I am writing a daemon in PHP. I did not take a OS class in college. So, I'm wondering, what are the server/other statistics that I need to be looking at to make sure my Daemon is not consuming too much system resources and will be able to scale when there are more mysql records. Basically, my daemon is processing a bunch of mysql table rows.

For example, I understand I need to see how long the daemon is taking to process a certain number of rows, and the amount of memory it is using. But, how do I determine if it is leaking memory? Also, what other system parameters should I be judging the daemon by?

But, how do I determine if it is leaking memory?

The stuff you're asking about here has little to do with the operating system. You're right to be concerned about memory usage. A proper answer to this question goes way beyond the scope of a post here but you might want to start by looking at how reference counting works for memory management, and make sure you've got the circular reference checker configured in your PHP installation. The plot thickens when you discover that the mysql client blocks PHP while it is running and ignores PHP's memory limits - so if you fetch too large a result set, you won't know about it until mysql_query returns and your code falls over: always use LIMIT in queries (or PK selection) and for preference run the daemon under a watchdog. Test using varying memory limits lower than you intend to use in production.

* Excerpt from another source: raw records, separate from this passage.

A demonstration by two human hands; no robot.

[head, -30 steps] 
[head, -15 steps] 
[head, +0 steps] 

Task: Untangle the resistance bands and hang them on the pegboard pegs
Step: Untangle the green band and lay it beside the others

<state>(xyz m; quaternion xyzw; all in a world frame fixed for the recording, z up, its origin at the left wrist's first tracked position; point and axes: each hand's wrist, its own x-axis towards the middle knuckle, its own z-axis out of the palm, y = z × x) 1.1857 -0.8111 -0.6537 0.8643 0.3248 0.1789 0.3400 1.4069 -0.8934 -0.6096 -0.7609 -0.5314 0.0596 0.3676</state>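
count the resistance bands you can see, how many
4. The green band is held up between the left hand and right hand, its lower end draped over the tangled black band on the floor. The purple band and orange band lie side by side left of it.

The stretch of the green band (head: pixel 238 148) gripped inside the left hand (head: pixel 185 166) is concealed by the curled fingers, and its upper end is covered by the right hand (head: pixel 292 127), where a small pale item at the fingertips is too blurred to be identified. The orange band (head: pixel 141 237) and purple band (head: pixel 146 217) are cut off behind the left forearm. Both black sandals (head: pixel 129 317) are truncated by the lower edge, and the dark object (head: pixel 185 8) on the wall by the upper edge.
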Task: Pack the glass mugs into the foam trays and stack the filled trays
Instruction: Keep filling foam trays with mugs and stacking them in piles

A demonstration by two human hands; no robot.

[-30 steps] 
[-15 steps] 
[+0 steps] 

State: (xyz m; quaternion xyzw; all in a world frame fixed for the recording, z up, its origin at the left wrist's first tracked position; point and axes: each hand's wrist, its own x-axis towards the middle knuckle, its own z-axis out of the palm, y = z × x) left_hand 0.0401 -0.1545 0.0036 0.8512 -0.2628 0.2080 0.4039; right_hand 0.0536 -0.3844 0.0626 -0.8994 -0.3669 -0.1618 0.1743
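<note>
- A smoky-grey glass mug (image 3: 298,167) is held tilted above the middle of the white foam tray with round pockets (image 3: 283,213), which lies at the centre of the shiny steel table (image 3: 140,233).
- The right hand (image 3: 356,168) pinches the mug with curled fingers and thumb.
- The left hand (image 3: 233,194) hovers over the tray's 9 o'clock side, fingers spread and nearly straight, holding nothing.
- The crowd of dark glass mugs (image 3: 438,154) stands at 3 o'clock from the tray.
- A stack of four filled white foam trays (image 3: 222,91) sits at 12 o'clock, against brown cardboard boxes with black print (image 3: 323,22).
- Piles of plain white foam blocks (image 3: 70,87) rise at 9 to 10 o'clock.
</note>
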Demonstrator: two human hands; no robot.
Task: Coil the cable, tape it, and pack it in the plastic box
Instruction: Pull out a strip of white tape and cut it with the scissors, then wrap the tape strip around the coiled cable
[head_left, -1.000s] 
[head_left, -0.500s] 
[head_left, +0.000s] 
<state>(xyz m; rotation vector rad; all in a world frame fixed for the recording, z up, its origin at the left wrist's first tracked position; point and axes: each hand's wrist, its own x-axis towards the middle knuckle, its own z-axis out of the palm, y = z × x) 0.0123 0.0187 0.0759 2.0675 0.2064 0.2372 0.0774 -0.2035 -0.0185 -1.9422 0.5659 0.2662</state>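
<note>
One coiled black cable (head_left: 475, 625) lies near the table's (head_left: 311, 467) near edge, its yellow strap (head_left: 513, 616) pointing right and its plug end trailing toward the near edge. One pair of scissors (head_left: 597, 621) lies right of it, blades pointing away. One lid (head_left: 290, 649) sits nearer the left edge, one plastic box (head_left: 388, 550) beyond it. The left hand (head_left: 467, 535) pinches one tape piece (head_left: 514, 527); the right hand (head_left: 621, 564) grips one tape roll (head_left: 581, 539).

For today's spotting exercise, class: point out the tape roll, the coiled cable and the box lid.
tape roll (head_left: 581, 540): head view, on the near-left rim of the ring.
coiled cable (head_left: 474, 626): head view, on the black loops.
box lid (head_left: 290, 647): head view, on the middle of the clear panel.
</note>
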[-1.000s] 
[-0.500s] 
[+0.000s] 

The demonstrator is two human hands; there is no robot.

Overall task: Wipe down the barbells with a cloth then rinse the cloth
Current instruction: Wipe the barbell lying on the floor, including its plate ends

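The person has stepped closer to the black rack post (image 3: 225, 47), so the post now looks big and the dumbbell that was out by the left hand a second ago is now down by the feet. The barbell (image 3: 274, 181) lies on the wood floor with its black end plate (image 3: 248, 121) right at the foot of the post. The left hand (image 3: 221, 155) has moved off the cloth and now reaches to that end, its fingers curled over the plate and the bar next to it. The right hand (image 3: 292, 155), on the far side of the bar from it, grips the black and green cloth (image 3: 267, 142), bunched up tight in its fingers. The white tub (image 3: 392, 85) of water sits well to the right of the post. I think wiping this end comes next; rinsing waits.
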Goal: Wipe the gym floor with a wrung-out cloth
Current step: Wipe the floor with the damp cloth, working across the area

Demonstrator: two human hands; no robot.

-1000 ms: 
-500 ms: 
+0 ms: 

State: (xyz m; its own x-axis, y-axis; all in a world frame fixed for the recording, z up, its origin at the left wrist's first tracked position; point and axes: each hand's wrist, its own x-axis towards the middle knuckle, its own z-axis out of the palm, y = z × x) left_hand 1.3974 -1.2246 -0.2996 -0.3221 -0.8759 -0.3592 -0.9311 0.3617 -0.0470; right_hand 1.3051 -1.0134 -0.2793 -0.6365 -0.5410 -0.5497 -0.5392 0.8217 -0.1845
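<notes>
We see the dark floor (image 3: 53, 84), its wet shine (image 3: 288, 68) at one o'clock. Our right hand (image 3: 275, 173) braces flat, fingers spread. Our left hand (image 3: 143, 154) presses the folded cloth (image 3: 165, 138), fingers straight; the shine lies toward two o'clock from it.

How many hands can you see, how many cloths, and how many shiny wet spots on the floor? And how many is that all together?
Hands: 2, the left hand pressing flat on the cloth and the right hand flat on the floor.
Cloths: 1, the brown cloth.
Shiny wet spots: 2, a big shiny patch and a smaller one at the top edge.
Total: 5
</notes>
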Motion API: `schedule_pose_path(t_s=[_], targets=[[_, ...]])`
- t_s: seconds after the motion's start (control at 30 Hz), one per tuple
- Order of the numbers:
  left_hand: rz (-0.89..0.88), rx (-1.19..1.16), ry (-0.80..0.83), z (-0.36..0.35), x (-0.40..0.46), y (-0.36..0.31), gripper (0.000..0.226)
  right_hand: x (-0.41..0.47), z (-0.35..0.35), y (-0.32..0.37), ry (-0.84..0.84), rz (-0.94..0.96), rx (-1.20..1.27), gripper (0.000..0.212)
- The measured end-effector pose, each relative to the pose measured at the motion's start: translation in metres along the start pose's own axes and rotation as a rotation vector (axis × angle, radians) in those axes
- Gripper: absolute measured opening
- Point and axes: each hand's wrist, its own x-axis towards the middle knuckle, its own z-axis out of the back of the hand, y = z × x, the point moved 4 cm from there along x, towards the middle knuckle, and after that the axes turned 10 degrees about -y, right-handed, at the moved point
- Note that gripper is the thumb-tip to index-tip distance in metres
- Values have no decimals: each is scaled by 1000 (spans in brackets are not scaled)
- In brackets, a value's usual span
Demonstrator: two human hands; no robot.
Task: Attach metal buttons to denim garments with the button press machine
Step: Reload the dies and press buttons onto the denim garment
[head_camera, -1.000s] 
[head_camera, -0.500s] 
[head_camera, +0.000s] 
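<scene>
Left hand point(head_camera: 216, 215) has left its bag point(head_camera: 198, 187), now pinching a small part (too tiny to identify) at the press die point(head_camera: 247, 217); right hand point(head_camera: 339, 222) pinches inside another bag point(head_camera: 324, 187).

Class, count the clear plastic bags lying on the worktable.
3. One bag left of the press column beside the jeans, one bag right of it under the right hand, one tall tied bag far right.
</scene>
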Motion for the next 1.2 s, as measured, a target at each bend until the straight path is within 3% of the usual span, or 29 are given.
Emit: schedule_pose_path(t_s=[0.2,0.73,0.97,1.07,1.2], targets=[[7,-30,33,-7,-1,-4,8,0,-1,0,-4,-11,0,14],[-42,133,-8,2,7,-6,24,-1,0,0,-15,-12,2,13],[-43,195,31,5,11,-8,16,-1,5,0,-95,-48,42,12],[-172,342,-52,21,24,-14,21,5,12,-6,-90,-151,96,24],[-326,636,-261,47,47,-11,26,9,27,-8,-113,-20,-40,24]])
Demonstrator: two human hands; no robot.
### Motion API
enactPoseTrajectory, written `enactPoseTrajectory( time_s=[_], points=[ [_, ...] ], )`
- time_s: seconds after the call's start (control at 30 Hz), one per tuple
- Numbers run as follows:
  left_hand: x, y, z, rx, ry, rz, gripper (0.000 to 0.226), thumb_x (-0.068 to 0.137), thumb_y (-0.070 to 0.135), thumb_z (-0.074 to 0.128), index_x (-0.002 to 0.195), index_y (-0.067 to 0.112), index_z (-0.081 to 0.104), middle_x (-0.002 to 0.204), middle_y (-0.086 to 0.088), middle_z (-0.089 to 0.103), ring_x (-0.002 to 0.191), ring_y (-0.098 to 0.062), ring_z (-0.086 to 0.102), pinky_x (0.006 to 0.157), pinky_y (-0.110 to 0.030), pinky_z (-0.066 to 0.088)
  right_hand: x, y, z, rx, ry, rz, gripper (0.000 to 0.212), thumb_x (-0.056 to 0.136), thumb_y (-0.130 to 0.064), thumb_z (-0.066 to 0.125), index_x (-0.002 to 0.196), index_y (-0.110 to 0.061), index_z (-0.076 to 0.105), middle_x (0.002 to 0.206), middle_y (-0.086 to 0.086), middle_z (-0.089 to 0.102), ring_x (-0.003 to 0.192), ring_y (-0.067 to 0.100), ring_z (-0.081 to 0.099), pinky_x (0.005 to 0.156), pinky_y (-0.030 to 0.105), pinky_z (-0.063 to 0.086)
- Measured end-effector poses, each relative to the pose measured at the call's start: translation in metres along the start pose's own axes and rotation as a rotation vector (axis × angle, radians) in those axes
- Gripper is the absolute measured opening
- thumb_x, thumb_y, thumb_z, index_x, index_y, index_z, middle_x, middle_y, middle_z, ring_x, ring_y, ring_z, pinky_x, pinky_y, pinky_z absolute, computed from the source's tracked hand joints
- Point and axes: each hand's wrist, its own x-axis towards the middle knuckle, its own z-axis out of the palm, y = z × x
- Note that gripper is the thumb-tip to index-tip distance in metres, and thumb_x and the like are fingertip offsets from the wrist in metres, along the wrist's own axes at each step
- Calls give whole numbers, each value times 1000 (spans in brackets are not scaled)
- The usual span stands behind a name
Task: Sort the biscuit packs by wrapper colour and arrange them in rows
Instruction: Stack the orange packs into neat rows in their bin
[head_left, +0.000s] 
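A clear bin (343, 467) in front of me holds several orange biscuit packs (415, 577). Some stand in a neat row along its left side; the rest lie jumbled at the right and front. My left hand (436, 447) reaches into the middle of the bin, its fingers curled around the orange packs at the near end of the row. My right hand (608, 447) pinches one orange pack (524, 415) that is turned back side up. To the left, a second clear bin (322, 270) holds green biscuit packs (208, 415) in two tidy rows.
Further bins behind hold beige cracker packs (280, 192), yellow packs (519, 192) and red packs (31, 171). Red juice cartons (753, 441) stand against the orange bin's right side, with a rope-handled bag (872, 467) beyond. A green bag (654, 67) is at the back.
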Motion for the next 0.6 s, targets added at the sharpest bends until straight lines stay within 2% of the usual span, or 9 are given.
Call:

Note that PHP will only start making more memory available to itself via garbage collection when it thinks it's running out of memory.

Write lots of stuff to log files!

Depending on how you are going to execute the Daemon fire up top in linux and then have it process a lot of rows (100k+, or something that would take about 30 seconds to execute) of what you anticipate. Look to see how fast memory usage increases: with small tasks it happens too fast, you need the running process.

Then be sure that you unset($objectOrString), close all files and connections to the database as soon as you are done using them: this will help.

Again, depending on what this file will be doing you may want to let it terminate and use a cron job to start it up agian so that PHP can run its garbage collection for you.